Dr. Pillay concludes, “Underlying all of these ideas is the notion of connection – we are connected within and without…The depth of our feelings and actions is a critical variable in ‘attracting’ what we want to our lives.”

Things we should know about LOA

It’s helpful to know that LOA practitioners are similar to those who adhere to religious doctrine or other belief systems. Indeed, they often seek to clarify misconceptions about the practice. Rightfully so. They also strive to inform and perhaps guide someone down their life’s path, which may involve the Law of Attraction!

Here are ten reasons people should know about the Law of Attraction

Remember this advice.

1. Universal knowledge trumps ours

Science estimates that the Universe originated 13.82 billion years ago. In that time, forces beyond human comprehension designed and implemented laws that continue to govern the Cosmos.
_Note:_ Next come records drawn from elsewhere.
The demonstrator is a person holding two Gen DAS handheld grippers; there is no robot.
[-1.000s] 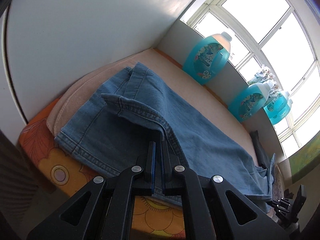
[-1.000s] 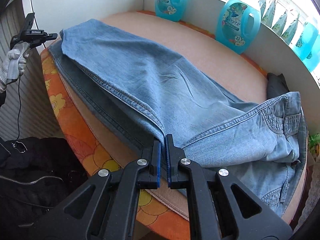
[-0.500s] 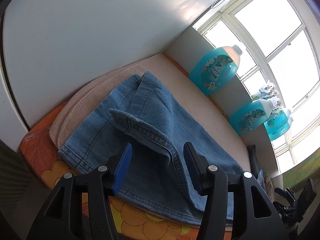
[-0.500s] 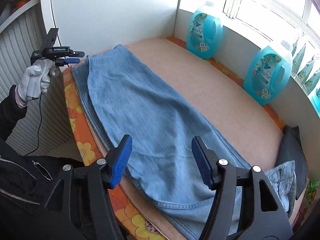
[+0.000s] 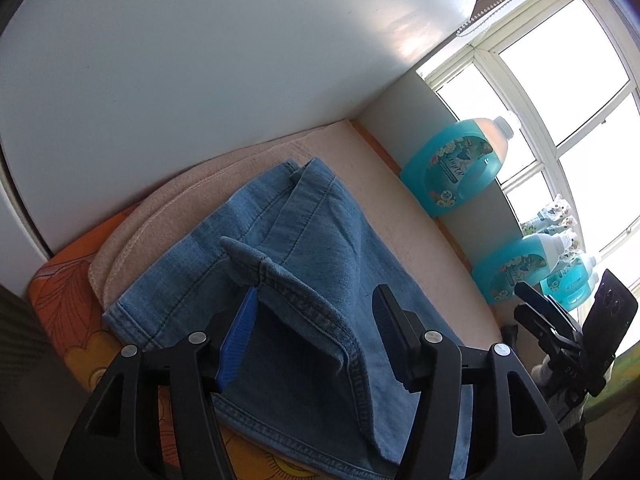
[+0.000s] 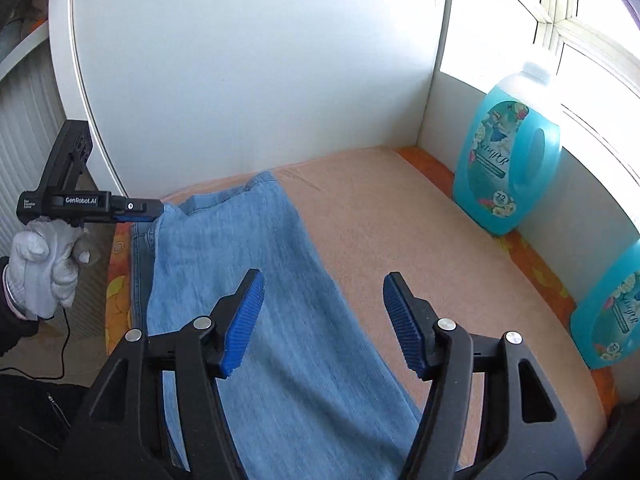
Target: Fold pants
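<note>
1. My left gripper (image 5: 316,320) is spread wide with nothing in it, and a raised seam ridge of the pants (image 5: 304,280) runs up between its fingers. I judge it is lined up there to re-grip.
2. My right gripper (image 6: 322,316) is also apart and empty, high above the pants, which lie flat below and ahead on the worktop (image 6: 400,240).
3. Only the left view shows the hem ends and that ridge. Only the right view shows my gloved left hand (image 6: 42,268) at the far-left hem and one detergent bottle (image 6: 508,160) ahead to the right.
</note>
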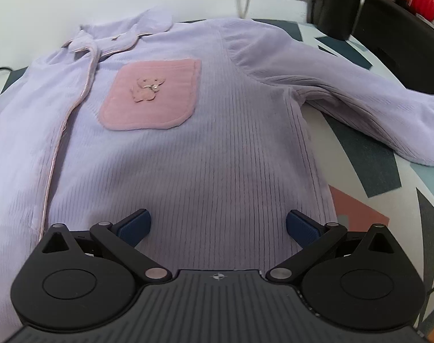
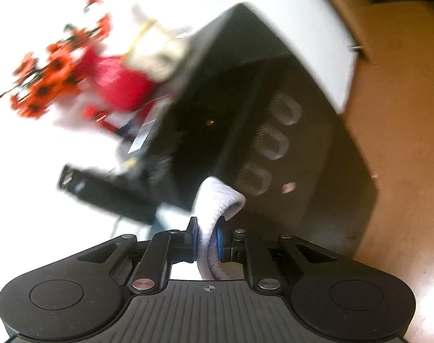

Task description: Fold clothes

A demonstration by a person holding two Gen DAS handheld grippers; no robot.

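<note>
The top point(image 1: 165, 143) lies flat, face up, on the table point(image 1: 388, 177). Left tongs point(image 1: 218, 225) hover open over its hem. Right tongs point(image 2: 207, 243) pinch lilac fabric point(image 2: 217, 200), probably the cuff; best carried low across the chest, left tongs pinning the hem.

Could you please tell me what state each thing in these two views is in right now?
Lilac pyjama top: spread flat, front up, on the patterned table.
Sleeve: stretched out sideways, not yet folded in.
Pink pocket: flat, facing up.
Left tongs: open above the hem.
Right tongs: shut on a fold of lilac fabric.
</note>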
Furthermore, in their 200,000 years on Earth, modern human beings have only scratched a thin layer of the Universe’s secrets.
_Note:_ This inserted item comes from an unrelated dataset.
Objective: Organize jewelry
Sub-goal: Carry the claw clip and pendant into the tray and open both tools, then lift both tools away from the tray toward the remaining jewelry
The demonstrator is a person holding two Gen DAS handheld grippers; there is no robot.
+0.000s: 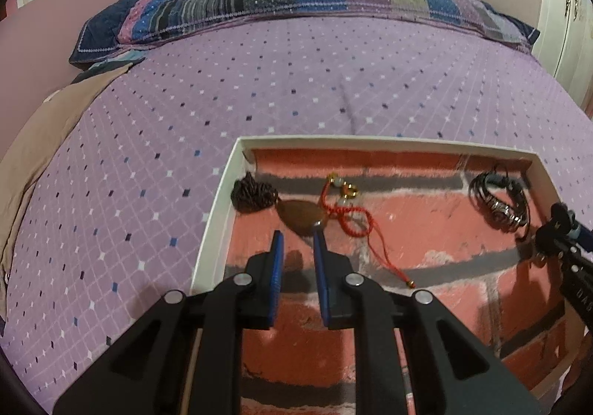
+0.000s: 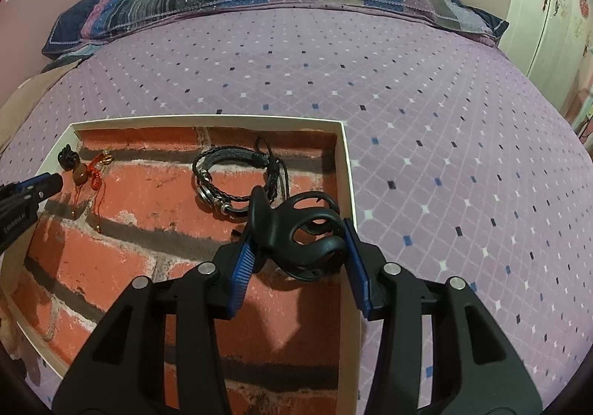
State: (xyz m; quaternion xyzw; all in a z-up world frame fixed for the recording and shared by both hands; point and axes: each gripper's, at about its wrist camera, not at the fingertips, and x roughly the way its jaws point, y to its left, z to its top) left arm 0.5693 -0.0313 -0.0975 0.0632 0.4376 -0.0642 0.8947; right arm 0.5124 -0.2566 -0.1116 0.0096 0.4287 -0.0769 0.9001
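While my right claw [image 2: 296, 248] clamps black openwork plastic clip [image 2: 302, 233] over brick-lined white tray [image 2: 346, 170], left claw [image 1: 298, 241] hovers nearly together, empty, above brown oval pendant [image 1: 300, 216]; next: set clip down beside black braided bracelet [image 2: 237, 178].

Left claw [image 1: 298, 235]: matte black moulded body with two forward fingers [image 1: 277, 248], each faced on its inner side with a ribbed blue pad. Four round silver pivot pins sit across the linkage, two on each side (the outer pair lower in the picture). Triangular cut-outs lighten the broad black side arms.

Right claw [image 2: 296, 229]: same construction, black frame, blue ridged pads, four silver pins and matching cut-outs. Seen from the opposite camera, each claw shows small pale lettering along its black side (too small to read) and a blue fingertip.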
In other words, the Universe possesses wisdom beyond human understanding. More importantly, we can communicate with this wisdom.

2. Initial resistance is common

LOA practitioners face the same opposition we all do when introduced to a new way of thinking. Learning and understanding the concept of LOA or being inspired by its teachings and methodology is not the same as true belief. It’s normal and healthy to question things. This is something that the LOA adequately addresses and encourages.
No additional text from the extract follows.